Problem description: Determine how many lines in the material below contain the word "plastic", and give that number without comment.

Data to process:

=== Begin Enclosure ===

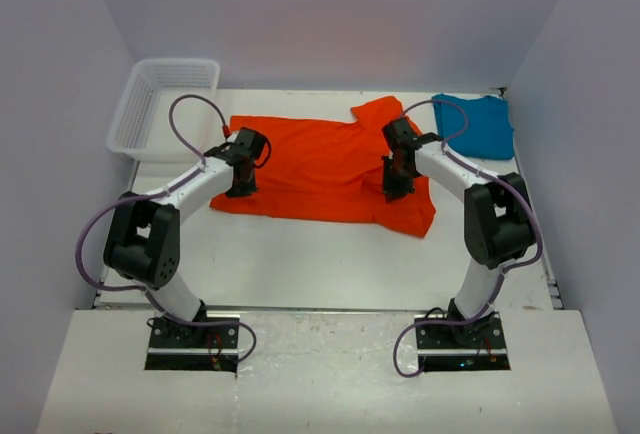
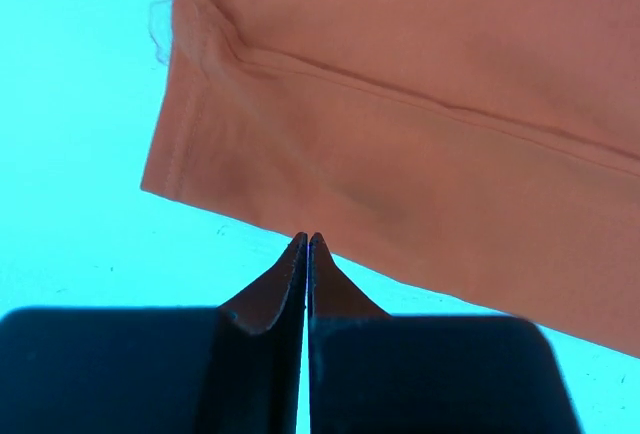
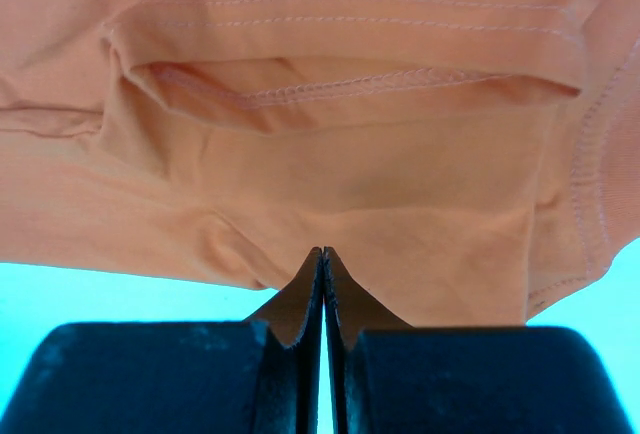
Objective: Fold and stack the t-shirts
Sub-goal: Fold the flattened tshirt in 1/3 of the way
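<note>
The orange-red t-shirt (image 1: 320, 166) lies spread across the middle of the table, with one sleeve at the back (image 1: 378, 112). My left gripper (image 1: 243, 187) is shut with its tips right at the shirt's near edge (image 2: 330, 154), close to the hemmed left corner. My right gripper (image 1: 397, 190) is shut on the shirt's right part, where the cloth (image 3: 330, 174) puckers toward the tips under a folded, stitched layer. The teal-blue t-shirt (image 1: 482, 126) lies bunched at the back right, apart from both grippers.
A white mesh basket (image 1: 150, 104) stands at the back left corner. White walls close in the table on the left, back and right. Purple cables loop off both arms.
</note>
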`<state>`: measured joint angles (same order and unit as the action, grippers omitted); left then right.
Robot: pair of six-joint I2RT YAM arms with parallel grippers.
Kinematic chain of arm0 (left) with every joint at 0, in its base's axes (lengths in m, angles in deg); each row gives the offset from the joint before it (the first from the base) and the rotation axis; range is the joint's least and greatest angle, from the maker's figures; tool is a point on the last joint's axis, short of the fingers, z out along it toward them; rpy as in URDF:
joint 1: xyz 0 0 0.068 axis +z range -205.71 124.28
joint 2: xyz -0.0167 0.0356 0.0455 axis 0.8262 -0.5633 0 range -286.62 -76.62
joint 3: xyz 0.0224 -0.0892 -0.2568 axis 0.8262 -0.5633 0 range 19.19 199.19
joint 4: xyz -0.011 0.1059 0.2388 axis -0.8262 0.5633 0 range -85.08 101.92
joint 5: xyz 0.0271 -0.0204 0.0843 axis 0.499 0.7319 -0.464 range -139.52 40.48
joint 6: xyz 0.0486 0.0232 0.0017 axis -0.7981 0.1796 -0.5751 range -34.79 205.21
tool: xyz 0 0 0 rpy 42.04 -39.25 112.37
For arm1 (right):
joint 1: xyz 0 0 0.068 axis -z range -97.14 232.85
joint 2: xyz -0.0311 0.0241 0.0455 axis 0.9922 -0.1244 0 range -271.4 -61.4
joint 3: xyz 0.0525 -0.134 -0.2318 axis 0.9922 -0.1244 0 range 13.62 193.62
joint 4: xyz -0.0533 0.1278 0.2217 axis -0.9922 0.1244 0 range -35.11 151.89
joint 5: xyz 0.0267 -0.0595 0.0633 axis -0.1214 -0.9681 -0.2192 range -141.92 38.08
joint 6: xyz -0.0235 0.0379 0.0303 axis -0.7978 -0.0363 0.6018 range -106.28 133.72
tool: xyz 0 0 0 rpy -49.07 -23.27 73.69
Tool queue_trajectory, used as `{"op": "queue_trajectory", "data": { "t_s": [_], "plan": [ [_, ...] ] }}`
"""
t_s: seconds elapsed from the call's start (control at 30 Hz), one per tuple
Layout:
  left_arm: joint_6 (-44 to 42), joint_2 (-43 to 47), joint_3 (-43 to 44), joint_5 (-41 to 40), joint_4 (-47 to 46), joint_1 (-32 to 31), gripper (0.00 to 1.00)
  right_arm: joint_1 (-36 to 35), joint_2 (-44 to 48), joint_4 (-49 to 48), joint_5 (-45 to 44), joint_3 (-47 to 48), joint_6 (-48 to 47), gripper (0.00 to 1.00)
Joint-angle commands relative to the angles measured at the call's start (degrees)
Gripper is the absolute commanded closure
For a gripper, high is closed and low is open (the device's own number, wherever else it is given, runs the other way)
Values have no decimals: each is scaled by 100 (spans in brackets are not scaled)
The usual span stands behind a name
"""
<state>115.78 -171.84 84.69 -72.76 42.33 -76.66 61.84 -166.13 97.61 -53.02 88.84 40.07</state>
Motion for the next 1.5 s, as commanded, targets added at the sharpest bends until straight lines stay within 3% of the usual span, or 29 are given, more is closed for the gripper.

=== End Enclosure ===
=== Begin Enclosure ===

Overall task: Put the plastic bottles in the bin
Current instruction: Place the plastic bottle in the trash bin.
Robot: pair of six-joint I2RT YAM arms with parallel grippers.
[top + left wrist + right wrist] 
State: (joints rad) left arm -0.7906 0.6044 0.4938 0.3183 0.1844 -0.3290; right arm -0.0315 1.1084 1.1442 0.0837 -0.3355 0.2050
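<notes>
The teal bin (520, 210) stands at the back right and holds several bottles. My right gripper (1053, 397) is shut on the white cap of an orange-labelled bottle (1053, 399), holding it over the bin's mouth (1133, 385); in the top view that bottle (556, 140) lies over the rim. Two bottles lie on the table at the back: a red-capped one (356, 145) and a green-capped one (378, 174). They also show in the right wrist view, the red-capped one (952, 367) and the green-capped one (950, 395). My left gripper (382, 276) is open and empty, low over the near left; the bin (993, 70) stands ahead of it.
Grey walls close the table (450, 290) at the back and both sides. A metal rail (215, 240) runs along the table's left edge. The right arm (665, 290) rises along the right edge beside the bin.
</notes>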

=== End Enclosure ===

Solved problem: 2